Headlights (LS trim projector style)
Foglights (LS RS pkg)
Reverse lights
License plate lights
Interior lights (all)


----------



## eddiefromcali (Aug 21, 2017)

www.diodedynamics.com


----------



## moko (Oct 2, 2018)

eddiefromcali said:


> www.diodedynamics.com


They don't have 2019 listed, is everything same as 2018?

Also, no map lights listed, same paer# as dome?


----------



## gacl (Jan 22, 2019)

Quick question. For the 2018's, are the tail lights and blinker the same bulb?

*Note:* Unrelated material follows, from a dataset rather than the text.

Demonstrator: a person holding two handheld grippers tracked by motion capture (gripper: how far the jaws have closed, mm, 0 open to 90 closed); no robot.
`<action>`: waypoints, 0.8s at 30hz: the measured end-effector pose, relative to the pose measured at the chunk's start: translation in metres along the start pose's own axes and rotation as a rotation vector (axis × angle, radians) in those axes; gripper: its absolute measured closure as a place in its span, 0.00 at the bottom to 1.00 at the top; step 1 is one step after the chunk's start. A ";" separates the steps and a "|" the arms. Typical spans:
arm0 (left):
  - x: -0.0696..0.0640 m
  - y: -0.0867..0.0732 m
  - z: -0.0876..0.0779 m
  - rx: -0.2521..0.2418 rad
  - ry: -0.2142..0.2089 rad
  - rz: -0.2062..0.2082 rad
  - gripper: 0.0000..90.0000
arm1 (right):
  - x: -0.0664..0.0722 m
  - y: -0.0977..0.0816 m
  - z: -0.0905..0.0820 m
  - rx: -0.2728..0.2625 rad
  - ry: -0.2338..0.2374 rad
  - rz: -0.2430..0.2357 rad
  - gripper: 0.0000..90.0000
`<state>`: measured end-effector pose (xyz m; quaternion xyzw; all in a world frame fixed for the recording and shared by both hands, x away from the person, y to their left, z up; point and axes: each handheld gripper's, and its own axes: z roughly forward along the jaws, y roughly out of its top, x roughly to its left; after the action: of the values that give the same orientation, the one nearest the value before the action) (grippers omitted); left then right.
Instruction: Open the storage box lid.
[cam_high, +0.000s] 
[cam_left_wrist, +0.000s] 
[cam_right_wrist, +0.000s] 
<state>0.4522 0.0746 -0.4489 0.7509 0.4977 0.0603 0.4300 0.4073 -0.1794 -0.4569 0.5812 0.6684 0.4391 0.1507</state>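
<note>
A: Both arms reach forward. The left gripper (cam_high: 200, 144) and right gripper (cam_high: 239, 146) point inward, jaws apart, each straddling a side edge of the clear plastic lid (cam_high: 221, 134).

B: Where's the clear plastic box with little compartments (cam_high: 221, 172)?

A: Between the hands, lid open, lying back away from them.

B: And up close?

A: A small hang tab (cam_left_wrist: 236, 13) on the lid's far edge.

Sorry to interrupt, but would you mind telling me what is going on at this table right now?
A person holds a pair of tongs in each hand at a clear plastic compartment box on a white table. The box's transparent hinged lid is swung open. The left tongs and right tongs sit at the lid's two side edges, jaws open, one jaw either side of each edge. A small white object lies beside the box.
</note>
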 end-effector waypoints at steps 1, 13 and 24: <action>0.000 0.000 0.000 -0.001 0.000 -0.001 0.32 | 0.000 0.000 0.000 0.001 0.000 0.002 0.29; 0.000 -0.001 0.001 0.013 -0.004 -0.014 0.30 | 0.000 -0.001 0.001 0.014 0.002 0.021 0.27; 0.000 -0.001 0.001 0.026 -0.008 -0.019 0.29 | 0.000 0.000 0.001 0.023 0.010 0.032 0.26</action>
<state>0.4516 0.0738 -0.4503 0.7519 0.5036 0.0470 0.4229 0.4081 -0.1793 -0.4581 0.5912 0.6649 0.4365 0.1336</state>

Or does the brake light and blinker have a separate bulb than the tail lights?


----------



## Chad20101 (Jul 23, 2019)

moko said:


> They don't have 2019 listed, is everything same as 2018?
> 
> Also, no map lights listed, same paer# as dome?


Everything interior bulb should be the same .


----------



## WillL84 (Aug 5, 2019)

gacl said:


> Quick question. For the 2018's, are the tail lights and blinker the same bulb? Or does the brake light and blinker have a separate bulb than the tail lights?


On my '17 hatchback the brake and blinker are separate. The light on the trunk lid is the reverse and a red running light. The lights on the car body have the running/brake and then an amer turn


----------



## booyakashao (Dec 7, 2018)

The sedan is not like the hatchback. The turn and brake light is one bulb. It's also a running light. The cable running into this light has 3 wires. You'll need to figure out which one to throw the resistor on. I forgot which it was but if you have a multimeter you can check.


----------



## funkyman (Apr 15, 2017)

I have front LED low/High beam lights 6k now it looks awesome .It looks more premium and expensive


----------



## Cruzen18 (Jan 28, 2018)

Try this. Should get you the bulb numbers needed


----------



## WillL84 (Aug 5, 2019)

Cruzen18 said:


> Try this. Should get you the bulb numbers needed


Thanks for that! I didn't know they also sell their own Zevo LED bulbs with lifetime warranty! They list them for everywhere on my Gen 2 with the exception of the front signals for some reason. Prices aren't bad either. I just don't know if they give bulb out messages or not. I emailed them to find out, we'll see what they say when/if they reply


----------



## Fireworks234 (Jan 4, 2018)

Keep in mind that most posted bulbs are for the sedan. The rear tail light assemblies are different for the Hatchback and because of that, some bulbs are different (ie the backup lights)


----------



## Fireworks234 (Jan 4, 2018)

These are what I have in my reverse lights on my hatch: https://www.superbrightleds.com/mor...b-27-smd-led-tower-wedge-retrofit/2612/12855/


----------



## WillL84 (Aug 5, 2019)

Fireworks234 said:


> Keep in mind that most posted bulbs are for the sedan. The rear tail light assemblies are different for the Hatchback and because of that, some bulbs are different (ie the backup lights)


Good catch. It's annoying AF that none of these MFR's have a sub model for the hatch. Even my owner's manual doesn't list the hatch-specific bulbs ?


----------